After such sweet desserts, there is only one thing I crave and that is a nice cup of coffee to cut right through the syrupy sweet taste in my mouth. But in Greece coffee doesn’t just come at the end of a meal and it certainly isn’t just a morning thing either. In fact, whilst in Greece I quickly came to realise that going for coffee is a bit of an institution. Morning, noon or night, anytime is the perfect time to go out with friends or family and enjoy a long, leisurely coffee of your choice and this can take quite some time as they really don’t like to rush this whole coffee ritual. In summer you can grab a cooling ‘Freddo’ coffee over ice or a blended iced ‘Frappe’ coffee. If cold coffee isn’t your thing, how about a nice Greek coffee? Yes, I said Greek coffee, not Turkish coffee at all. I always thought that the international name for those little cups of devilishly dark and aromatic coffee with a head-piercing dose of caffeine was always ‘Turkish’ coffee… but clearly not so in Greece and if I were you, I would steer well clear of having this conversation as coffee is a serious business for the Greeks.

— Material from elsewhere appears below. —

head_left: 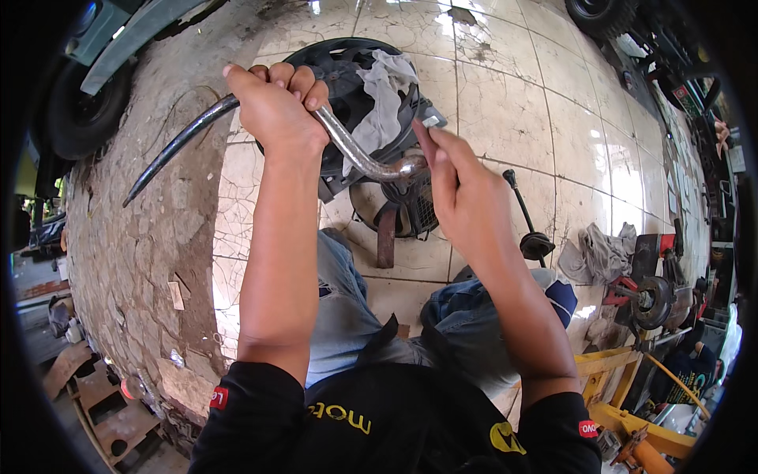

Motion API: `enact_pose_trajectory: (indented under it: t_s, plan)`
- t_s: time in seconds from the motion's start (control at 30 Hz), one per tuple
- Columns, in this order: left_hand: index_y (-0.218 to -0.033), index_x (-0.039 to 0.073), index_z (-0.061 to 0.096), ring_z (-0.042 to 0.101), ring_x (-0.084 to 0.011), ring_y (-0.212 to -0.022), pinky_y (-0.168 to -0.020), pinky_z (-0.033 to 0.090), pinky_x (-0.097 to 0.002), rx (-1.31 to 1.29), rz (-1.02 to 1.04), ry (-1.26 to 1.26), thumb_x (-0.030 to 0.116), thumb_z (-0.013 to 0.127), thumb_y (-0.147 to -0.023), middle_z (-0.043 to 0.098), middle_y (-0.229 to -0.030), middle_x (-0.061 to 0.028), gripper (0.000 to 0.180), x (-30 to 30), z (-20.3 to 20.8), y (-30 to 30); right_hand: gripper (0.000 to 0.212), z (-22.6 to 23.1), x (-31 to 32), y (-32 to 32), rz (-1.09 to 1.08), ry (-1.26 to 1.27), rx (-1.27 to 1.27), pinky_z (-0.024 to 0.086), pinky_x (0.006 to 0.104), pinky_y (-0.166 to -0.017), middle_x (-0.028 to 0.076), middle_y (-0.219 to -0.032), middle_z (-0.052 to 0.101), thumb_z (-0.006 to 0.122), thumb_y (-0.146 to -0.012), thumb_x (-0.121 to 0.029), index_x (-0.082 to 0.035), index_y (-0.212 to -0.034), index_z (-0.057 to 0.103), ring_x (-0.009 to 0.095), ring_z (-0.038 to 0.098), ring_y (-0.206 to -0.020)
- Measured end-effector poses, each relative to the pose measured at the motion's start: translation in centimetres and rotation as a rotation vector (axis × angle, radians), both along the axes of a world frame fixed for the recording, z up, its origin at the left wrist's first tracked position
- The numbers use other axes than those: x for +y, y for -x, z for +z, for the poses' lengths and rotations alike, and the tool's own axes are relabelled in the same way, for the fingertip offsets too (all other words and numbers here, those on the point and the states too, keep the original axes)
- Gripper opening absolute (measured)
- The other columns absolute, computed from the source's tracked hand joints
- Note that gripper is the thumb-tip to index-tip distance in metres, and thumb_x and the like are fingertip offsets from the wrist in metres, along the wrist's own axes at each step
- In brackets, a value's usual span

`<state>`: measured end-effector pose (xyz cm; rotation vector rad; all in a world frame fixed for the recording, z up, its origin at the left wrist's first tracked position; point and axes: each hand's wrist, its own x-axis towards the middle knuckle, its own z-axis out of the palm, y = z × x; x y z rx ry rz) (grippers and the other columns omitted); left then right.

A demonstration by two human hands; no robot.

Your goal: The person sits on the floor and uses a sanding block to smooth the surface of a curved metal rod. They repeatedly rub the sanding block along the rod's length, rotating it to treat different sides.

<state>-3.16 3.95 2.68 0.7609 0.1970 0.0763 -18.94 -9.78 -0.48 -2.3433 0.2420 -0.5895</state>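
One bar (345, 139) (bent), left hand (278, 109) gripping, right hand (471, 186) holding brown strip (425, 142)

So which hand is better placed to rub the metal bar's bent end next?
Probably the right hand: it holds the brown strip near the bent end of the metal bar. The left hand grips the bar farther along, so it seems better placed to steady it.

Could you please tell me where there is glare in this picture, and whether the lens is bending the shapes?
Head view: white glare on the tiled floor, strongest toward the right; small highlights along the curved metal bar in the left hand; strong fisheye bending toward the rim, with dark corners.
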Motion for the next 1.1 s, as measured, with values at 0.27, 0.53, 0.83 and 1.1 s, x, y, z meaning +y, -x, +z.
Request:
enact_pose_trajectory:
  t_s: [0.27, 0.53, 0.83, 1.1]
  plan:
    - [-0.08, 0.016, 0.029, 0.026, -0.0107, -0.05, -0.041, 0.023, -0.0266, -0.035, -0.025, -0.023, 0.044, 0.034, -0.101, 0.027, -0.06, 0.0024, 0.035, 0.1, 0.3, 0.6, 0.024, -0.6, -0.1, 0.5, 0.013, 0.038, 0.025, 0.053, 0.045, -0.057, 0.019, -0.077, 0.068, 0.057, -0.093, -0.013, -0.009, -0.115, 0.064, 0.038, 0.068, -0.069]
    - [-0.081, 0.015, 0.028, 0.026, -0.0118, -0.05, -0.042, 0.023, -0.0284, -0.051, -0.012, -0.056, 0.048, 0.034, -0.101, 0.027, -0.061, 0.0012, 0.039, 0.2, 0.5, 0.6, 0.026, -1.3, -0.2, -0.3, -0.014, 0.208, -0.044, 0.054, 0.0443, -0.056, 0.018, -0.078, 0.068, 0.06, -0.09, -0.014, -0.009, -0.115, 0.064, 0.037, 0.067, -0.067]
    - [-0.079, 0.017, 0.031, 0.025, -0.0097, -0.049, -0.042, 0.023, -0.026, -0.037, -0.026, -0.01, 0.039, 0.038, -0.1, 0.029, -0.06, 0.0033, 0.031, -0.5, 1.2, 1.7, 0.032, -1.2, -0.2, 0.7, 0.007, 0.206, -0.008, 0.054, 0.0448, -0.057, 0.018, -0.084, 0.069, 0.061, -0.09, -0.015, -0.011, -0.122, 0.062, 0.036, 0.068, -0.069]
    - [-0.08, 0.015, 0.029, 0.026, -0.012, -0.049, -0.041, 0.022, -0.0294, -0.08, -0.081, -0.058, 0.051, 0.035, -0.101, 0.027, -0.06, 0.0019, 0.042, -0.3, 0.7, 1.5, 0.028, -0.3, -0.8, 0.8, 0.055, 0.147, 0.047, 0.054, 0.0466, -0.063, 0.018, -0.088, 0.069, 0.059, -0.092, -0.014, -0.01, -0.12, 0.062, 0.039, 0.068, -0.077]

Having sunbathed on the beaches of Halkidiki and fished for delicious sea urchins in the Aegean sea, sipped coffee on Mount Olympus, lost myself in grove after grove of olive trees in the hills of Parthenonas and strolled the port and streets of Thessaloniki, I am once again back home in London and already wishing I was back in Greece. How did I not come here sooner? I guess that’s the thing about trying to see the world isn’t it? There is so much to see and so many countries you want to visit, so you don’t always get the time to see everything as soon as you would like to. Greece has definitely won my heart now and I would love nothing more than to be able to afford a little house in the hills around Halkidiki, but for now I will have to make do with booking another ticket to come back and visit my friends again in January to experience the winter and ski resorts of the mountains that overlook Thessaloniki. So ‘Evgalisto’ to my hosts in Greece for looking after me so well and taking me to so many wonderful places and feeding me so much wonderful food, despite my penchant for guzzling masses of diet coke (much to their horror!) with absolutely every meal.